Requirement: Please give the listing underneath again, exactly as shown.

────────────────────────────────────────

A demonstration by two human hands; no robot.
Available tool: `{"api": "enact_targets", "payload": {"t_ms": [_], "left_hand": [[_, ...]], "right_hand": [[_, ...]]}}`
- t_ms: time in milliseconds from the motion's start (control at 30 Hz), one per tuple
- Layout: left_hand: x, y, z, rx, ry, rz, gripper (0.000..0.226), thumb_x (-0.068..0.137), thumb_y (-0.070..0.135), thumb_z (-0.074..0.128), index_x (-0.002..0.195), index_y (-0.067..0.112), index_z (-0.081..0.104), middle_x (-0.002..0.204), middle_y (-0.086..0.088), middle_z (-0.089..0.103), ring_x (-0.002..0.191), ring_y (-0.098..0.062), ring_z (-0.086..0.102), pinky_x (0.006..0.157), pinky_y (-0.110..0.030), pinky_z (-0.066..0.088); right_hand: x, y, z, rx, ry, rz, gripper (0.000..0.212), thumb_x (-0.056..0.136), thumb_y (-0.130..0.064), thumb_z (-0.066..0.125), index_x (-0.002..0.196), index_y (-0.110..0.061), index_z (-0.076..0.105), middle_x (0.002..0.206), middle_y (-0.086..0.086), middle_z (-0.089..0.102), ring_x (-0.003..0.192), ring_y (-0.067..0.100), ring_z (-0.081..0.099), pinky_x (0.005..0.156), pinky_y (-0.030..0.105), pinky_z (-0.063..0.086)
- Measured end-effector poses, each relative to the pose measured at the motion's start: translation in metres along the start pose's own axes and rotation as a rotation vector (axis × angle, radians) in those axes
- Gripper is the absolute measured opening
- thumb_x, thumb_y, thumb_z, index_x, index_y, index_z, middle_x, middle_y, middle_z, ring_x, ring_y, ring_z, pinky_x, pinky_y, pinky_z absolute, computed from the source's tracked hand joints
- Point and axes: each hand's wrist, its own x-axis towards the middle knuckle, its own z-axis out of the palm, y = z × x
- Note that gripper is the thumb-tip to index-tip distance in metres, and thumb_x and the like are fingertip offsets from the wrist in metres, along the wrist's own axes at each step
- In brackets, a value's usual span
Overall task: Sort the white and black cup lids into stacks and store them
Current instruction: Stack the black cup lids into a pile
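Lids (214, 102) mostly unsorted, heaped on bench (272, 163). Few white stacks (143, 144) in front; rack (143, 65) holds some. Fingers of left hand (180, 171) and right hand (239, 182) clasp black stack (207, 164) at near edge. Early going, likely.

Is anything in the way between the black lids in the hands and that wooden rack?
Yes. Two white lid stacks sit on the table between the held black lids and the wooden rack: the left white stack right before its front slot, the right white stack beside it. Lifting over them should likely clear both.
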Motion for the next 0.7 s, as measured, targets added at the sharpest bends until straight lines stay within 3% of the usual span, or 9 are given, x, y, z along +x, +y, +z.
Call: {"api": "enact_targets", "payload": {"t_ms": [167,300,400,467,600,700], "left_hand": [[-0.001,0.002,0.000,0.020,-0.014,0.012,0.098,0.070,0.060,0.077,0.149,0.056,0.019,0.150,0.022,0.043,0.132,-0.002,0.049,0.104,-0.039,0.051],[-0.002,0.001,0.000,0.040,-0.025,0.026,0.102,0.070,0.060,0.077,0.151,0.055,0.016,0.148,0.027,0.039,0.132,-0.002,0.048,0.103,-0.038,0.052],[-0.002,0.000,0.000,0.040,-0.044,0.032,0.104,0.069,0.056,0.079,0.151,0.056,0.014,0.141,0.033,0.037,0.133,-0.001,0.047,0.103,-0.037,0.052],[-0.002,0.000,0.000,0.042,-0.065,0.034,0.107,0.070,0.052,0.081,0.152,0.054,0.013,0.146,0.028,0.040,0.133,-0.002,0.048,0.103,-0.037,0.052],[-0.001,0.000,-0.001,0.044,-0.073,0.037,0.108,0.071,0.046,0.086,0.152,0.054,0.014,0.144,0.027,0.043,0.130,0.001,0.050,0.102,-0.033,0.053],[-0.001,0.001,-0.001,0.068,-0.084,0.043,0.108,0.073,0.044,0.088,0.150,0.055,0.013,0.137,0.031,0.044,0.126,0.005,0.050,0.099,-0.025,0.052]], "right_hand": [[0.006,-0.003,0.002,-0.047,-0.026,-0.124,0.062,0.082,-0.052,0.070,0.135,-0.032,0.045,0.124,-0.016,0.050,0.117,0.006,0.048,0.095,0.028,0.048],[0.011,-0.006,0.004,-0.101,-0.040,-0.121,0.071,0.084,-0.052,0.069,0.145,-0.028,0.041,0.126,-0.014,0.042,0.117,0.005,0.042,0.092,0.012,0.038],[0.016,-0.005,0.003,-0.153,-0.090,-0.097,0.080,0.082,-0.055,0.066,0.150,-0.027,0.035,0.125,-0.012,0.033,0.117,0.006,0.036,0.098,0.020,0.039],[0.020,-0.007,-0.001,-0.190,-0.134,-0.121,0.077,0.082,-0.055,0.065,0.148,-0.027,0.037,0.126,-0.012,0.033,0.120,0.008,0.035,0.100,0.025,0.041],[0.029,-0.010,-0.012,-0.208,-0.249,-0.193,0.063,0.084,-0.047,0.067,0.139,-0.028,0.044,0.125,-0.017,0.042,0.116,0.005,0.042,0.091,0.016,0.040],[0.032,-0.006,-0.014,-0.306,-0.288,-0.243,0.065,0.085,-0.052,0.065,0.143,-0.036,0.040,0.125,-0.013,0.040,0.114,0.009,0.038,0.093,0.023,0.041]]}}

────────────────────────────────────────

Solution for this task:
A demonstration by two human hands; no robot.
Available tool: `{"api": "enact_targets", "payload": {"t_ms": [_], "left_hand": [[_, ...]], "right_hand": [[_, ...]]}}`
- t_ms: time in milliseconds from the motion's start (control at 30 Hz), one per tuple
- Layout: left_hand: x, y, z, rx, ry, rz, gripper (0.000..0.226), thumb_x (-0.068..0.137), thumb_y (-0.070..0.135), thumb_z (-0.074..0.128), index_x (-0.002..0.195), index_y (-0.067..0.112), index_z (-0.081..0.104), middle_x (-0.002..0.204), middle_y (-0.086..0.088), middle_z (-0.089..0.103), ring_x (-0.002..0.191), ring_y (-0.098..0.062), ring_z (-0.086..0.102), pinky_x (0.006..0.157), pinky_y (-0.110..0.030), pinky_z (-0.066..0.088); right_hand: x, y, z, rx, ry, rz, gripper (0.000..0.212), thumb_x (-0.056..0.136), thumb_y (-0.130..0.064), thumb_z (-0.066..0.125), index_x (-0.002..0.196), index_y (-0.110..0.061), index_z (-0.076..0.105), middle_x (0.002..0.206), middle_y (-0.086..0.086), middle_z (-0.089..0.102), ring_x (-0.003..0.192), ring_y (-0.067..0.100), ring_z (-0.081..0.099), pinky_x (0.005..0.156), pinky_y (-0.030..0.105), pinky_z (-0.063..0.086)
- Measured end-effector poses, each relative to the pose measured at the motion's start: translation in metres along the start pose's own axes and rotation as a rotation vector (axis × angle, radians) in those axes
- Gripper is the absolute measured opening
- thumb_x, thumb_y, thumb_z, index_x, index_y, index_z, middle_x, middle_y, middle_z, ring_x, ring_y, ring_z, pinky_x, pinky_y, pinky_z absolute, computed from the source's tracked hand joints
- Point and axes: each hand's wrist, its own x-axis towards the middle knuckle, its own z-axis out of the palm, y = z × x
- Note that gripper is the thumb-tip to index-tip distance in metres, and thumb_x and the like are fingertip offsets from the wrist in metres, along the wrist's own axes at each step
- In brackets, a value's usual span
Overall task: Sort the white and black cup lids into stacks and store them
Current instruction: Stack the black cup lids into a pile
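Lids (214, 102) mostly unsorted, heaped on bench (272, 163). Few white stacks (143, 144) in front; rack (143, 65) holds some. Fingers of left hand (180, 171) and right hand (239, 182) clasp black stack (207, 164) at near edge. Early going, likely.

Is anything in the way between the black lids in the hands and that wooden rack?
Yes. Two white lid stacks sit on the table between the held black lids and the wooden rack: the left white stack right before its front slot, the right white stack beside it. Lifting over them should likely clear both.
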Motion for the next 0.7 s, as measured, targets added at the sharpest bends until straight lines stay within 3% of the usual span, or 9 are given, x, y, z along +x, +y, +z.
Call: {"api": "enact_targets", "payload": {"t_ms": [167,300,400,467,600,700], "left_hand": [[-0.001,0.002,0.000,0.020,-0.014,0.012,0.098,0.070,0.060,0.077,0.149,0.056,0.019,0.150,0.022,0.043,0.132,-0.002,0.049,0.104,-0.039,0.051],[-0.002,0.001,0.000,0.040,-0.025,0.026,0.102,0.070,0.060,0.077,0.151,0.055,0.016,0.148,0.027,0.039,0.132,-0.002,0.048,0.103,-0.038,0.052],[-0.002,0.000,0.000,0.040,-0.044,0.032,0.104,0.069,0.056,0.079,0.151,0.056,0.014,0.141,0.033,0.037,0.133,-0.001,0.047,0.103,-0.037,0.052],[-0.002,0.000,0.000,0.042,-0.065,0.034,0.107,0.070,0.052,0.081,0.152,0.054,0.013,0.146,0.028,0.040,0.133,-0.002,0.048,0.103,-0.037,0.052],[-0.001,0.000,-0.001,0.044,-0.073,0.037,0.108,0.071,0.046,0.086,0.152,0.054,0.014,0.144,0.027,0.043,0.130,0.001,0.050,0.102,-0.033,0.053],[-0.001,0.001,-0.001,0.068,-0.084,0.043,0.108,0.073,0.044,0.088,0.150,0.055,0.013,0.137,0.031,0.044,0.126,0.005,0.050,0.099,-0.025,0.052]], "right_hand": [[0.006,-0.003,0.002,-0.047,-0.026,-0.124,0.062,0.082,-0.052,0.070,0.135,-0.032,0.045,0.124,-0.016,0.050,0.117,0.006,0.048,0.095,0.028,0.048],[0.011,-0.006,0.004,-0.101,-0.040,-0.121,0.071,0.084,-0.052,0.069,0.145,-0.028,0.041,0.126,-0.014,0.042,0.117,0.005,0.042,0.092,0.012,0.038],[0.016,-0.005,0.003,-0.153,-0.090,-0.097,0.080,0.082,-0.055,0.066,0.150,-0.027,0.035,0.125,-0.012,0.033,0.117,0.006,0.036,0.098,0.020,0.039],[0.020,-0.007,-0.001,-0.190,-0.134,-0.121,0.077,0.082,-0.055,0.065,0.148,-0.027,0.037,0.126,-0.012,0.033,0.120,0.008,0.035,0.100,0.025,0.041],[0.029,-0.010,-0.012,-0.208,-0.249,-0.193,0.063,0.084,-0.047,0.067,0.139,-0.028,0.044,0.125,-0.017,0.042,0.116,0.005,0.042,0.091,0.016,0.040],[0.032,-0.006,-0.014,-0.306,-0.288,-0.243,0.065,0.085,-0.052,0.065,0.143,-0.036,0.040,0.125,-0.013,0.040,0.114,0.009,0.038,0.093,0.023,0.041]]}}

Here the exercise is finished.